* _REQUIRED ACTION_
Could you return the full listing below exactly as it appears?
- - - - -
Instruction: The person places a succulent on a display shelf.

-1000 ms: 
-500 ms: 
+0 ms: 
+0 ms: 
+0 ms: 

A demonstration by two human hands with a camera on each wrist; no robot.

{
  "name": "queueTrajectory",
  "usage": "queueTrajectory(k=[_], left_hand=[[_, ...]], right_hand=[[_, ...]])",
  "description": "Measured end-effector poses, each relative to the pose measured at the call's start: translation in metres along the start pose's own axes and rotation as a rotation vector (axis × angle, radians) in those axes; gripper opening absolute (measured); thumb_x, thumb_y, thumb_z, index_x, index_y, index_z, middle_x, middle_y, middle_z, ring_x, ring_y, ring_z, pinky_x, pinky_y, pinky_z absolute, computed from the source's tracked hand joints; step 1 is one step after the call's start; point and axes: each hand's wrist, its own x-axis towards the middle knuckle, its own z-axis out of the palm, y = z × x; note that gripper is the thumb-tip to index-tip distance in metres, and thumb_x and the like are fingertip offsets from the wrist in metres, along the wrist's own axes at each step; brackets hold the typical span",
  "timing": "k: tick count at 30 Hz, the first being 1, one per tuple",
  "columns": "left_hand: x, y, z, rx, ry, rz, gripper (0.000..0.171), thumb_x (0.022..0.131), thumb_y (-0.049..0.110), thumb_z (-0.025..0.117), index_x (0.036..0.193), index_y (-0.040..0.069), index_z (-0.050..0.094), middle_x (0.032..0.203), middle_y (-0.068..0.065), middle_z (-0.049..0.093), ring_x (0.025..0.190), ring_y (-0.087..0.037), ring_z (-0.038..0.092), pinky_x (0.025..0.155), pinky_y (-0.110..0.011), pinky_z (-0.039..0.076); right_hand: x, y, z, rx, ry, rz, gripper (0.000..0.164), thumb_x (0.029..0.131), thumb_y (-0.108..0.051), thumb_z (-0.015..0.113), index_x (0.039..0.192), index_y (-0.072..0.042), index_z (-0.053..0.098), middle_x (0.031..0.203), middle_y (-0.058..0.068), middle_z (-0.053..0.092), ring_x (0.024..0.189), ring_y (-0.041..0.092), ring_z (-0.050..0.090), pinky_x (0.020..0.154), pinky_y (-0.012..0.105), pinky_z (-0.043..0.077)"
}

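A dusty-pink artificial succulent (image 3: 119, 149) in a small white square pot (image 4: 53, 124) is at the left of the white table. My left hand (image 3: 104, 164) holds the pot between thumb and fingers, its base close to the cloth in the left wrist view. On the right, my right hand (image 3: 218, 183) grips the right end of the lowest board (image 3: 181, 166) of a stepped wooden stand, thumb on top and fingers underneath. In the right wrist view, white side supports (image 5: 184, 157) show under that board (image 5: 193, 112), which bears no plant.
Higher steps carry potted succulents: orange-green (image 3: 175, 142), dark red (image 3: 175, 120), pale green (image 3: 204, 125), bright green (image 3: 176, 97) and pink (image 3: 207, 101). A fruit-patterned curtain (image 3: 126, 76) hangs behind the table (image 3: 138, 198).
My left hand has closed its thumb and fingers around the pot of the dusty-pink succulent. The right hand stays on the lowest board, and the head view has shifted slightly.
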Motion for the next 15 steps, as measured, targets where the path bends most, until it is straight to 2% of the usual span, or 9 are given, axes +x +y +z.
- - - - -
* _ANSWER SECTION_
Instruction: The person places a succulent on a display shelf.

-1000 ms: 
-500 ms: 
+0 ms: 
+0 ms: 
+0 ms: 

A demonstration by two human hands with a camera on each wrist; no robot.

{
  "name": "queueTrajectory",
  "usage": "queueTrajectory(k=[_], left_hand=[[_, ...]], right_hand=[[_, ...]])",
  "description": "Measured end-effector poses, each relative to the pose measured at the call's start: translation in metres along the start pose's own axes and rotation as a rotation vector (axis × angle, radians) in those axes; gripper opening absolute (measured); thumb_x, thumb_y, thumb_z, index_x, index_y, index_z, middle_x, middle_y, middle_z, ring_x, ring_y, ring_z, pinky_x, pinky_y, pinky_z absolute, computed from the source's tracked hand joints; step 1 is one step after the call's start; point and axes: each hand's wrist, its own x-axis towards the middle knuckle, its own z-axis out of the palm, y = z × x; note that gripper is the thumb-tip to index-tip distance in metres, and thumb_x and the like are fingertip offsets from the wrist in metres, along the wrist's own axes at each step; brackets hold the typical span",
  "timing": "k: tick count at 30 Hz, the first being 1, one per tuple",
  "columns": "left_hand: x, y, z, rx, ry, rz, gripper (0.000..0.171), thumb_x (0.022..0.131), thumb_y (-0.049..0.110), thumb_z (-0.025..0.117), index_x (0.036..0.193), index_y (-0.040..0.069), index_z (-0.050..0.094), middle_x (0.032..0.203), middle_y (-0.068..0.065), middle_z (-0.049..0.093), ring_x (0.025..0.190), ring_y (-0.087..0.037), ring_z (-0.038..0.092), pinky_x (0.025..0.155), pinky_y (-0.110..0.011), pinky_z (-0.039..0.076); right_hand: x, y, z, rx, ry, rz, gripper (0.000..0.164), thumb_x (0.029..0.131), thumb_y (-0.108..0.051), thumb_z (-0.015..0.113), index_x (0.039..0.192), index_y (-0.072..0.042), index_z (-0.053..0.098), middle_x (0.031..0.203), middle_y (-0.058..0.068), middle_z (-0.053..0.092), ring_x (0.024..0.189), ring_y (-0.041..0.092), ring_z (-0.050..0.090), pinky_x (0.020..0.154), pinky_y (-0.012..0.105), pinky_z (-0.043..0.077)"
}

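A dusty-pink artificial succulent (image 3: 119, 149) in a small white square pot (image 4: 53, 124) is at the left of the white table. My left hand (image 3: 104, 164) holds the pot between thumb and fingers, its base close to the cloth in the left wrist view. On the right, my right hand (image 3: 218, 183) grips the right end of the lowest board (image 3: 181, 166) of a stepped wooden stand, thumb on top and fingers underneath. In the right wrist view, white side supports (image 5: 184, 157) show under that board (image 5: 193, 112), which bears no plant.
Higher steps carry potted succulents: orange-green (image 3: 175, 142), dark red (image 3: 175, 120), pale green (image 3: 204, 125), bright green (image 3: 176, 97) and pink (image 3: 207, 101). A fruit-patterned curtain (image 3: 126, 76) hangs behind the table (image 3: 138, 198).
My left hand has closed its thumb and fingers around the pot of the dusty-pink succulent. The right hand stays on the lowest board, and the head view has shifted slightly.
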Motion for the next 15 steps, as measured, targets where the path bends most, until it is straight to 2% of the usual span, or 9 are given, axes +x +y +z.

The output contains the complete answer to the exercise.